> **Work request**
In the data that follows, every line containing the word "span" should be returned.

Start of The data

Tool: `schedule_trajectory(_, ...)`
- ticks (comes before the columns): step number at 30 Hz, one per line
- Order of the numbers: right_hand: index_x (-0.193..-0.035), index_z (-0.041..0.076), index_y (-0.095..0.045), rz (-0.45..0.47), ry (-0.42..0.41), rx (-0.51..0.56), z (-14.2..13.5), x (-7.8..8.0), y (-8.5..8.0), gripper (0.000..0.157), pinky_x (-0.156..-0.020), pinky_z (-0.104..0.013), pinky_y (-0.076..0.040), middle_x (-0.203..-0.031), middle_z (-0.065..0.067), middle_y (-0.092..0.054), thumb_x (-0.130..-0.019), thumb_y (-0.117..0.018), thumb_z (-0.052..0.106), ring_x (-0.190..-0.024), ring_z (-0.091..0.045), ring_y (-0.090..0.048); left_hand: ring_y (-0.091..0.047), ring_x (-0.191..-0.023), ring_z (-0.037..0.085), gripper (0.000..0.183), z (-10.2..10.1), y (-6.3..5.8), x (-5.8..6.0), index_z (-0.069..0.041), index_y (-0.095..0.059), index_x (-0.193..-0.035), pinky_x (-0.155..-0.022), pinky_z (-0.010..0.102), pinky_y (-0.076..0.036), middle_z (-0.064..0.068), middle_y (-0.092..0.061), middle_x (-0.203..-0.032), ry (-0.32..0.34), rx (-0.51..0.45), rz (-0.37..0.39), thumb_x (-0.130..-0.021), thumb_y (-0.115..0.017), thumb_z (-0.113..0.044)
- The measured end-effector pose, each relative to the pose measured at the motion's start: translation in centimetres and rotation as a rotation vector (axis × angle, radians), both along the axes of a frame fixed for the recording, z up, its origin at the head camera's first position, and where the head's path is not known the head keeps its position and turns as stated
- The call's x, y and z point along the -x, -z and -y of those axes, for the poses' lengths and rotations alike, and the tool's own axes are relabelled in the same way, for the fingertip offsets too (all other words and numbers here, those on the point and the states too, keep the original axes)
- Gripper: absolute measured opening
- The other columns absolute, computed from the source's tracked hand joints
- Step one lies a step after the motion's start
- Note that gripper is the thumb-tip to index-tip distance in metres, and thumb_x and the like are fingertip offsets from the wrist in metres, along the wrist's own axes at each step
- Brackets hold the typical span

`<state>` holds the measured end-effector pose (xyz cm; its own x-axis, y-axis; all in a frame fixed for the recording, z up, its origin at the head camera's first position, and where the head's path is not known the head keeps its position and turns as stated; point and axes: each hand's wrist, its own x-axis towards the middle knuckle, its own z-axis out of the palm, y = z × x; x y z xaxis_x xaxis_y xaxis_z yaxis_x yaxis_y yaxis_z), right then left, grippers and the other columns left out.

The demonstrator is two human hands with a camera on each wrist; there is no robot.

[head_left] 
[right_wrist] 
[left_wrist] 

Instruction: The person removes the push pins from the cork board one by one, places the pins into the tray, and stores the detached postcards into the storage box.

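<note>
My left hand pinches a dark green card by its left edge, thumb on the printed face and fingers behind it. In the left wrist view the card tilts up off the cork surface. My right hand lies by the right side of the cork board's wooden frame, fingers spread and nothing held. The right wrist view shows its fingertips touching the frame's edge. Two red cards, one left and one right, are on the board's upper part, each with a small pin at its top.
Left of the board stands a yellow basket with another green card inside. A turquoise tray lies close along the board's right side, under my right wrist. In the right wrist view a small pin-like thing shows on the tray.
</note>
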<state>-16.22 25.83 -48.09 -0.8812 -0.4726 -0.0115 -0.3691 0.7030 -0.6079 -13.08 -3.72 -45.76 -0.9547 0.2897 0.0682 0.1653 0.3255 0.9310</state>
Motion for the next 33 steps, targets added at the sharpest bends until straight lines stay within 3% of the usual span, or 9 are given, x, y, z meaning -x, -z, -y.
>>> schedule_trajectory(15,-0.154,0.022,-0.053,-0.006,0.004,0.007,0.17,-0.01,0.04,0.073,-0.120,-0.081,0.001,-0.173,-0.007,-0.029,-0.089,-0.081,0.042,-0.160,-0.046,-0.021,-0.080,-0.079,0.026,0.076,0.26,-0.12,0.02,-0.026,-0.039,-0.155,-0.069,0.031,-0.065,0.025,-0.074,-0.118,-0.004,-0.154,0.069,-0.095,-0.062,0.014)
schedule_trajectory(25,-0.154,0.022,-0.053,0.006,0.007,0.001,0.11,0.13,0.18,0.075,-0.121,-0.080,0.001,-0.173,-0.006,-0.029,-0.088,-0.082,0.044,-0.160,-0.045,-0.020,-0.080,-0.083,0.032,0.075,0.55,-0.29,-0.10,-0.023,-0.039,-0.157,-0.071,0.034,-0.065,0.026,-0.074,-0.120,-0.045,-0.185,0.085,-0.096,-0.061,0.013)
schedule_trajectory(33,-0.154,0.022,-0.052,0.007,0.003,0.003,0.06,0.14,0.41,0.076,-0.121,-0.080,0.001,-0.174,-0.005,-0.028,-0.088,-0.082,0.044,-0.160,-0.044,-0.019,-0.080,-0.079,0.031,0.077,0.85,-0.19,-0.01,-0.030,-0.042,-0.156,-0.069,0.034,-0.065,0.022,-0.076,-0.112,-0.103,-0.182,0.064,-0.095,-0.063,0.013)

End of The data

> **Expected answer**
- Brackets hold the typical span
Motion for the next 33 steps, targets added at the sharpest bends until straight lines stay within 3% of the usual span, or 9 are given, x, y, z meaning -x, -z, -y.

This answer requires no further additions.